Roberts also rebuffed the challengers’ assertion that the Tennessee law, by “encouraging minors to appreciate their sex” and barring medical care “that might encourage minors to become disdainful of their sex,” “enforces a government preference that people conform to expectations about their sex.” Those interests, Roberts suggested, simply reflect the state’s “concerns” in light of the state’s “legitimate, substantial, and compelling interest in protecting minors from physical and emotional harm,” and its findings that treatments like the use of puberty blockers and hormone therapy can be risky and lead to regret later in life.

Roberts similarly turned aside the challengers’ argument that the Tennessee law should be subject to heightened scrutiny because it discriminates against transgender people, who are a suspect or quasi-suspect class – that is, people who have historically been subject to discrimination. The Supreme Court has never held that transgender people are a suspect or quasi-suspect class, Roberts noted. And it does not need to reach that question in this case because the Tennessee law “does not classify on the basis of transgender status.”

Finally, Roberts disagreed with the challengers’ suggestion that the Supreme Court’s 2020 decision in Bostock v. Clayton County, holding that federal employment discrimination laws protect LGBTQ workers, should apply to this case. The challengers had contended that the Tennessee law “discriminates on the basis of sex because it intentionally penalizes members of one sex for traits and actions that it tolerates in another.” The court, Roberts countered, had “not yet considered whether Bostock’s reasoning reaches beyond” federal employment discrimination laws, “and we need not do so here.”

Therefore, Roberts wrote, the law is subject to rational basis review, which it can meet as long as there are “plausible reasons” for the government’s actions: “Tennessee concluded that there is an ongoing debate among medical experts regarding the risks and benefits associated with administering puberty blockers and hormones to treat gender dysphoria, gender identity disorder, and gender incongruence.” The Tennessee law’s “ban on such treatments responds directly to that uncertainty.”

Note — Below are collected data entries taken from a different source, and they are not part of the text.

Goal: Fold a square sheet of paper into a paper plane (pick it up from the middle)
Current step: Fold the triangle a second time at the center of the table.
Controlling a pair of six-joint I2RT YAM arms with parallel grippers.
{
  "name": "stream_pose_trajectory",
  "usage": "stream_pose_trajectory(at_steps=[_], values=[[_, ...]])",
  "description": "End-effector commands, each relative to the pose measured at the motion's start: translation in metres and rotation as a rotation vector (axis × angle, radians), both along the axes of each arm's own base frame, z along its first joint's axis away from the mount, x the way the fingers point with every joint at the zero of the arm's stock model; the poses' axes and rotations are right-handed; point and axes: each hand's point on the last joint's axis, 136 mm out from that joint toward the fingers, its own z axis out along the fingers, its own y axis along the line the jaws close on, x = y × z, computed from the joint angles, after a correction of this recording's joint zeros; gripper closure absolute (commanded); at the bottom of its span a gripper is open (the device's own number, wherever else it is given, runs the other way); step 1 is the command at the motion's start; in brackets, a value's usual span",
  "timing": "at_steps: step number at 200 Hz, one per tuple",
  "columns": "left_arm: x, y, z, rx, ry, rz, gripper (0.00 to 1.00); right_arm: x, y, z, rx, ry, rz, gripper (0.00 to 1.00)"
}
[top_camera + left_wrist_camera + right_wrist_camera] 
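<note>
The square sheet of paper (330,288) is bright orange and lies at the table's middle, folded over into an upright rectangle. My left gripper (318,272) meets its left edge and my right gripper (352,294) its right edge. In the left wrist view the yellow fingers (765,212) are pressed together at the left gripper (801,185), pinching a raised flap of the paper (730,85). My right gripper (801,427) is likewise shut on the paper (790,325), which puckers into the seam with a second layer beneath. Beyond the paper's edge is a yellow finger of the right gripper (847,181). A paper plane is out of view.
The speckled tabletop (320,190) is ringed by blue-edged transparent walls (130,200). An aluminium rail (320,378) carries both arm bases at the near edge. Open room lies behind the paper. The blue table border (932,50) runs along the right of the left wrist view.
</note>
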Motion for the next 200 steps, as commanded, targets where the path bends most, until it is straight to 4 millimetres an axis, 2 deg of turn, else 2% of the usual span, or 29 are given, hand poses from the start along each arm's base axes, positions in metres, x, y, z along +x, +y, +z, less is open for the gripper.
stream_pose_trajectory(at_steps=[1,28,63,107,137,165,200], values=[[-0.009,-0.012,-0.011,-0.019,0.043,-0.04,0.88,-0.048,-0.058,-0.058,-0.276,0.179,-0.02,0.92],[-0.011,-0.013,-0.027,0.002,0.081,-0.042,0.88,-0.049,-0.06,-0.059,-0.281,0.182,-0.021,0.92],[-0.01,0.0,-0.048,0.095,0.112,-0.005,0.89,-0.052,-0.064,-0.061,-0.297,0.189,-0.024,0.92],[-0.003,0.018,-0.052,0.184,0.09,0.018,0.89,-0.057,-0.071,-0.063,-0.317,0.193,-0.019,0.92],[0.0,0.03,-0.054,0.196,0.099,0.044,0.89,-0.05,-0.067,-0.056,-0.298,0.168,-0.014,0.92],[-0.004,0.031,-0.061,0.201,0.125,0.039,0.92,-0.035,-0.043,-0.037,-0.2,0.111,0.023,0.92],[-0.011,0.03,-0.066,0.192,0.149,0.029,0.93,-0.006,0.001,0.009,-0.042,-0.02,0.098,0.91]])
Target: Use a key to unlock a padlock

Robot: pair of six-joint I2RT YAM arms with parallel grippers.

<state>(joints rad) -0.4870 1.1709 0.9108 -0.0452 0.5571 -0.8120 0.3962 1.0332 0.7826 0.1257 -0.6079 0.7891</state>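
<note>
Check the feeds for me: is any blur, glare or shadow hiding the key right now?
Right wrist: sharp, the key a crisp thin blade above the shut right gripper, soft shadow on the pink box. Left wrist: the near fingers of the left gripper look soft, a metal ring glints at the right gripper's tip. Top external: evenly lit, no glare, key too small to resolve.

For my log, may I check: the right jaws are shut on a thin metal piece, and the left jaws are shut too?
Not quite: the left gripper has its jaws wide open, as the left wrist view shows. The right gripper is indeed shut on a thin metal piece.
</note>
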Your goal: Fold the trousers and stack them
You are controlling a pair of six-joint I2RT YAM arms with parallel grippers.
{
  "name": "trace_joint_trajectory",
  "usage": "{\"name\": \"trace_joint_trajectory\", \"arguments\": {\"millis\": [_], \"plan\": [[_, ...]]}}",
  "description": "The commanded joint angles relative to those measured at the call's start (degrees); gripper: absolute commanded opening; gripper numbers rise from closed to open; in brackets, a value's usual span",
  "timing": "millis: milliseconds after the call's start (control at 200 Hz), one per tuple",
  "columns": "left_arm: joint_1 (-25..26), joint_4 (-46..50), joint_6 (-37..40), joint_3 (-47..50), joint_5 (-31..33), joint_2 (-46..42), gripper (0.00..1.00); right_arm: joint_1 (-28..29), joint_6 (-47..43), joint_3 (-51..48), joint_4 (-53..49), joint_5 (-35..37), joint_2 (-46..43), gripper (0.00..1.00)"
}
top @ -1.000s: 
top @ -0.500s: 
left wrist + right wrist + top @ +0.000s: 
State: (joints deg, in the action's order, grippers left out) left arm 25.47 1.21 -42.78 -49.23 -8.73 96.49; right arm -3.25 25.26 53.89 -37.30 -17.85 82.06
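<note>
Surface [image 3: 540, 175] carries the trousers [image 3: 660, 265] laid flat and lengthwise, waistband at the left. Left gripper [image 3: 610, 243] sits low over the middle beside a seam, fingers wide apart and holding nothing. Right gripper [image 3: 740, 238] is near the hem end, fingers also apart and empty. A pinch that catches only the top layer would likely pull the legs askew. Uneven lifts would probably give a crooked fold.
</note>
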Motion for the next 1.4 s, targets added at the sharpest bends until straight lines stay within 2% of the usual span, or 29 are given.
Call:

Justice Clarence Thomas joined the Roberts opinion, but he also wrote a 23-page concurring opinion in which he pushed back against efforts by the challengers and the Biden administration to give what he characterized as “outsized credit to claims about medical consensus and expertise” surrounding medical treatments for transgender minors. Thomas dismissed the experts cited by the challengers and the Biden administration, contending that they “have built their medical determinations on concededly weak evidence” and “have surreptitiously compromised their medical recommendations to achieve political ends.” Thomas noted approvingly that the Supreme Court’s opinion upholding the Tennessee law had given “‘the people, their elected representatives, and the democratic process’ the power to decide how best to address an area of medical uncertainty and extraordinary importance.” “That sovereign prerogative,” he concluded, “does not bow to ‘major medical organizations.’”

Thomas joined another concurring opinion, by Justice Amy Coney Barrett, arguing that transgender status is not a suspect class. The test to determine whether a group is a suspect class is “strict,” Barrett emphasized, considering whether members of the group display “immutable” or “distinguishing characteristics,” whether the group has historically been subject to discrimination, and whether the group is “a minority or politically powerless.”

Transgender people, Barrett wrote, cannot meet this test. According to Barrett, transgender people do not have “immutable” characteristics, and they are a “large, diverse, and amorphous” group, rather than a discrete one.

And although the challengers and the Biden administration contend that transgender people have faced a range of discrimination, Barrett said, the key question is whether they have been subject to legal discrimination (as opposed to discrimination by private actors). Because transgender people are “an insufficiently discrete and insular minority,” Barrett stressed, “the question is largely academic,” but she observed that the evidence on this point is “sparse but suggestive of relatively little” legal discrimination.